You might have noticed that the months labeled acrosss the bottom of the charts are out of order. How embarrassing! Usually that doesn’t happen, but the data is a little bit glitchy for Gunnison. It’s common for weather stations to have periods of missing data, but whoever looks after the weather station at Gunnison has trouble keeping track of calendar days. This is apparent because February 29 should have a missing record for each non-leap year, but instead the missing record is moved over a few days. There should be a clean, vertical dotted white line at February 29, but for the Gunnison chart, the line is not all there. I can just imagine some poor weather station keeper, isolated in his cabin, not knowing exactly what day it is, and writing down temperatures in his notebook. This has somehow messed up my chart output, so that the months are shown incorrectly.

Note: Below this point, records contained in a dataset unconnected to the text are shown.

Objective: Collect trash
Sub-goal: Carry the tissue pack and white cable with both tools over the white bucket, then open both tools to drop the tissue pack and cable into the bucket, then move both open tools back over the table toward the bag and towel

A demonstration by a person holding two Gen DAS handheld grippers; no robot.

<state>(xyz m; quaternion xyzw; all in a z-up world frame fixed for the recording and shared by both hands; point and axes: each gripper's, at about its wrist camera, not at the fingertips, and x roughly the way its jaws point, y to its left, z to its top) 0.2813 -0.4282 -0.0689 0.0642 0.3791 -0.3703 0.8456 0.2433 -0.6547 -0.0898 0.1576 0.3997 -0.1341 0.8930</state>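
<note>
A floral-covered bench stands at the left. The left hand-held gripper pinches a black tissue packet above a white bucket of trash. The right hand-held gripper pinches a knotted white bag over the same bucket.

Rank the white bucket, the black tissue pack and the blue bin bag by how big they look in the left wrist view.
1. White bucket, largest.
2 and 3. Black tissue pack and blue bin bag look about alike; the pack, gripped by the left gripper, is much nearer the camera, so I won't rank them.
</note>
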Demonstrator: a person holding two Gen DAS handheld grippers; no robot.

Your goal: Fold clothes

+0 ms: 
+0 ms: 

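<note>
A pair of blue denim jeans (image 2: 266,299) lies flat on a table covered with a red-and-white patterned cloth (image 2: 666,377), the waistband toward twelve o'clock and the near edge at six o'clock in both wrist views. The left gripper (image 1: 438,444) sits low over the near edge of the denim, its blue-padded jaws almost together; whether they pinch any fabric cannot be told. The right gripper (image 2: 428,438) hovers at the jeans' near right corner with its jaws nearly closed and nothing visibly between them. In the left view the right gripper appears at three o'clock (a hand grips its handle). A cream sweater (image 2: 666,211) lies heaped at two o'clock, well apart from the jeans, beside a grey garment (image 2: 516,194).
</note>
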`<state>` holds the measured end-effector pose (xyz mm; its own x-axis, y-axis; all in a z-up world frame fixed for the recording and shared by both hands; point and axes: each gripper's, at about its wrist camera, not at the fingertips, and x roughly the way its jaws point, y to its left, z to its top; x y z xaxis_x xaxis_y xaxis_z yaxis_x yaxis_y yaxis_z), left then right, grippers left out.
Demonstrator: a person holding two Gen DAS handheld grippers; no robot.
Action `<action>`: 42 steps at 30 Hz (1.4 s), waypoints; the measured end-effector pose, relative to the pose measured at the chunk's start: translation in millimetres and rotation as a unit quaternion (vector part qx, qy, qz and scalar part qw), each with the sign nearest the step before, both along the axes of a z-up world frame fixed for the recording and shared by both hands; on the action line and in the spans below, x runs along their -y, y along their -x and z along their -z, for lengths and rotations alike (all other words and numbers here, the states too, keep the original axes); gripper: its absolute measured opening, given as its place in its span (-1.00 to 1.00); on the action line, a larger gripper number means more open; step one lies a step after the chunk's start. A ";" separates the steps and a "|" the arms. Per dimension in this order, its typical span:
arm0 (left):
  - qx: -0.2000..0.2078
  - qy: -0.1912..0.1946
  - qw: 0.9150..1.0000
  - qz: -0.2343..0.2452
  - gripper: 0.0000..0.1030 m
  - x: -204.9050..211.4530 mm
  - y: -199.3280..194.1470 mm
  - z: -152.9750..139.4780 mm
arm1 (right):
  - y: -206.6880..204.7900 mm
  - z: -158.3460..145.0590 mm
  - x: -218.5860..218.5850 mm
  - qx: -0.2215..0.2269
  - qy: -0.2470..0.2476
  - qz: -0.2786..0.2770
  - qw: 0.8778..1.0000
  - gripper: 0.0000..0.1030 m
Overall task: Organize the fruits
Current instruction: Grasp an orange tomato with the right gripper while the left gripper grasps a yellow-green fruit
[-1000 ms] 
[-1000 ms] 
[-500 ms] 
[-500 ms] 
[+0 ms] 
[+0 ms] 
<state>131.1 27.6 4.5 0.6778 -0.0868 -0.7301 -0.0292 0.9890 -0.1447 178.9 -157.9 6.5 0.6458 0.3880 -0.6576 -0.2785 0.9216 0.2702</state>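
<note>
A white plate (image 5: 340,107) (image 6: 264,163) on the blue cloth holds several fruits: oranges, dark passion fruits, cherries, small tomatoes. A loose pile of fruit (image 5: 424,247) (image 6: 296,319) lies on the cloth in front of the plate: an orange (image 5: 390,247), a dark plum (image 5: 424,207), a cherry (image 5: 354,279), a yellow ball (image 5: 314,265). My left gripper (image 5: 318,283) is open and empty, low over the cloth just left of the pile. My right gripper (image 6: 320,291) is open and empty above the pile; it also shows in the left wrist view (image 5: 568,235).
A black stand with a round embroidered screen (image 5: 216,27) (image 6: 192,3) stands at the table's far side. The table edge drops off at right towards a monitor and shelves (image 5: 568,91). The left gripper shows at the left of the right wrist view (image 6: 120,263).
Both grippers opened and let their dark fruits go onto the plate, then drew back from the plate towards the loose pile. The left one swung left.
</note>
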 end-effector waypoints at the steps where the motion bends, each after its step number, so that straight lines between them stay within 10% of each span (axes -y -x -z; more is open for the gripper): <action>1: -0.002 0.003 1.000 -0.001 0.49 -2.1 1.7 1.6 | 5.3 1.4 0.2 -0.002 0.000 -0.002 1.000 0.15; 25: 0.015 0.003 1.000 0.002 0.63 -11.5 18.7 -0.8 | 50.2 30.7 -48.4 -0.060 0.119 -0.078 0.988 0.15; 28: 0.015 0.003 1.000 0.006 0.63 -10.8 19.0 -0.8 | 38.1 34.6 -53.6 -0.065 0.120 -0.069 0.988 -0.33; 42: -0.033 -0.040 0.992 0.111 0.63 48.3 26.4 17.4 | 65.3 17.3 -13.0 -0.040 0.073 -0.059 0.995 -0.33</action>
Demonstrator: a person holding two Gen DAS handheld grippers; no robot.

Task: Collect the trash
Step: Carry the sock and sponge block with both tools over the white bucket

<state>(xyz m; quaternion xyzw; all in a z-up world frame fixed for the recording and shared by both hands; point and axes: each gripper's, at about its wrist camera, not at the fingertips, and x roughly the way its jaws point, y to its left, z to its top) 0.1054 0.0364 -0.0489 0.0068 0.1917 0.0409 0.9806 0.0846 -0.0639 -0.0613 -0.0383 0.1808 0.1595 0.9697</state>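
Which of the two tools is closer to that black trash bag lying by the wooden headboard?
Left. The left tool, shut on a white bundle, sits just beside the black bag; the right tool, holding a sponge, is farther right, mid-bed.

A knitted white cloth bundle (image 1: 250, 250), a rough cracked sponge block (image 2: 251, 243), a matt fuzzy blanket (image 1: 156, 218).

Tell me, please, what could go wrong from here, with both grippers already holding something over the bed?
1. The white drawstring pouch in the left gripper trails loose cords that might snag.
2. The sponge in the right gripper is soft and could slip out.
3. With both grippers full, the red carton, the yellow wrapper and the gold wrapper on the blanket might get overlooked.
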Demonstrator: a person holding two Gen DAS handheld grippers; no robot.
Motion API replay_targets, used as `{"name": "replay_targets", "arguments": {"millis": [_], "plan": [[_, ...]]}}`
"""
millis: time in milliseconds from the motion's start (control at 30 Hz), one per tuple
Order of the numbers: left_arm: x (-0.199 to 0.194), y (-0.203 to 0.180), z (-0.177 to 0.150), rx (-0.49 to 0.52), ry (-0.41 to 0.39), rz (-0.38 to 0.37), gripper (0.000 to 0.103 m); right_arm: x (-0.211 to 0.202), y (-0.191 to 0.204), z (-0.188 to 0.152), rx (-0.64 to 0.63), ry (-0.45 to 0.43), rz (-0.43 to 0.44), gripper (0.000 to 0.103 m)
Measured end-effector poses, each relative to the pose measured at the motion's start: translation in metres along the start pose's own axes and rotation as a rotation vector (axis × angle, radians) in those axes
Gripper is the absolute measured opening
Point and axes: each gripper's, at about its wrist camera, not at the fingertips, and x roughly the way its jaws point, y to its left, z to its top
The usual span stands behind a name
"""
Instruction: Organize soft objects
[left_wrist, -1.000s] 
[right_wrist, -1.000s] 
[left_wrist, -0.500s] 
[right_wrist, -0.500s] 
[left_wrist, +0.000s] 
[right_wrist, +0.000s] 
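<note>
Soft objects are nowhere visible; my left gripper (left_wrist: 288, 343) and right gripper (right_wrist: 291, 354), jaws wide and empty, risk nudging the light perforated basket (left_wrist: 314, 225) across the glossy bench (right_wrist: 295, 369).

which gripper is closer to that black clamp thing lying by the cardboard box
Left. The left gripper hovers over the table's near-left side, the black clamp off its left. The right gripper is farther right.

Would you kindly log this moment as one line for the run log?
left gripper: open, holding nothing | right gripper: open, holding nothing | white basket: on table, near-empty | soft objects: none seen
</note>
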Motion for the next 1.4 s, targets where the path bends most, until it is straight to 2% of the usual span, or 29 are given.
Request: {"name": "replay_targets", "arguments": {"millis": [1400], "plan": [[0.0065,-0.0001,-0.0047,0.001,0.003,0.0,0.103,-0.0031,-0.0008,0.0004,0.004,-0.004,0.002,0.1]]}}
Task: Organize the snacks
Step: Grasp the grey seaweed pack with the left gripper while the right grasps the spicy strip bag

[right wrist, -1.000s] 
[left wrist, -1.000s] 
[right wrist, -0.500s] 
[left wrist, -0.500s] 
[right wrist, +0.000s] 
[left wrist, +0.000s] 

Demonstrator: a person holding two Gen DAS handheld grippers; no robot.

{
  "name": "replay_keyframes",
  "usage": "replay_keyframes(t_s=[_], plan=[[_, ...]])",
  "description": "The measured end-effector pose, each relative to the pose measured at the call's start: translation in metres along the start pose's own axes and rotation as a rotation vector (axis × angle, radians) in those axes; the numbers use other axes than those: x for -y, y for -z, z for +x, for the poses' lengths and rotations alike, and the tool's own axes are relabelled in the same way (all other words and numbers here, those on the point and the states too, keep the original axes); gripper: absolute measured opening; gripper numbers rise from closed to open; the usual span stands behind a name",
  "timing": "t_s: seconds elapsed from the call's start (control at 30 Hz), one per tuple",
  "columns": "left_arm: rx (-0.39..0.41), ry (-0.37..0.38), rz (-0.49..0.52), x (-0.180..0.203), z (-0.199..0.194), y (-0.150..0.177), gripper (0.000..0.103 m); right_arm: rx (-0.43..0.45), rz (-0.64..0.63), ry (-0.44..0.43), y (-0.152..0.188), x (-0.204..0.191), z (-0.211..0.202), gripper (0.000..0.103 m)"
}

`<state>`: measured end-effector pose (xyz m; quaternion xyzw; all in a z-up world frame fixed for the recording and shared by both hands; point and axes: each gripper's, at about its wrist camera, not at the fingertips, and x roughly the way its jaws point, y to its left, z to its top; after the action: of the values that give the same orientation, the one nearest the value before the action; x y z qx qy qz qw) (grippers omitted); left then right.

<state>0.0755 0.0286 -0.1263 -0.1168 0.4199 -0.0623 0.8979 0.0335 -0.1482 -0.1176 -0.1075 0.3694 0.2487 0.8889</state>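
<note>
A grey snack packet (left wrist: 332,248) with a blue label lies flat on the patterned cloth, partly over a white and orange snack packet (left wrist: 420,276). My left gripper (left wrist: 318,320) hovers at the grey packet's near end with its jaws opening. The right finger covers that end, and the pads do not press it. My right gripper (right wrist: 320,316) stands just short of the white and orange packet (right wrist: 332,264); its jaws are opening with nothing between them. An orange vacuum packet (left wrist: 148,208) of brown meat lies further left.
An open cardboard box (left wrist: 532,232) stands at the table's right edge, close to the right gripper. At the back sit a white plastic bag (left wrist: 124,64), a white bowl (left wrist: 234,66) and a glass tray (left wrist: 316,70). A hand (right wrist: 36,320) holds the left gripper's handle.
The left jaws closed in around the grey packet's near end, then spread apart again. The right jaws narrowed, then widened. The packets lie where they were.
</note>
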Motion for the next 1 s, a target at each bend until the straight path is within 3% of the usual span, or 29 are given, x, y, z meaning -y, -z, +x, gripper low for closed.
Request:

In any case, I’m pretty happy with my web app. I especially like it that other people are able to use it to perform their own science and come to their own conclusions about climate trends. There’s a lot of distrust and skepticism towards the scientific community, which leads to a need for people to be able have a look at the data themselves without having to rely on what they read in the news. This website is the kind of DIY science tool that the world needs.
I was excited when I got my charting tool working, and I immediately started exploring the globe. Somehow I ended up in Guadeloupe, which is an archipelago of islands in the Carribean. One of the weather stations there was established in 1951 and continuously operated through at least 2000. It produces a chart that shows a rather obvious climate trend. Best of all, if you tick the “extrapolate data” button, the image looks a little bit like the moonlight reflecting on the sea. You can view and customize the chart in the web app.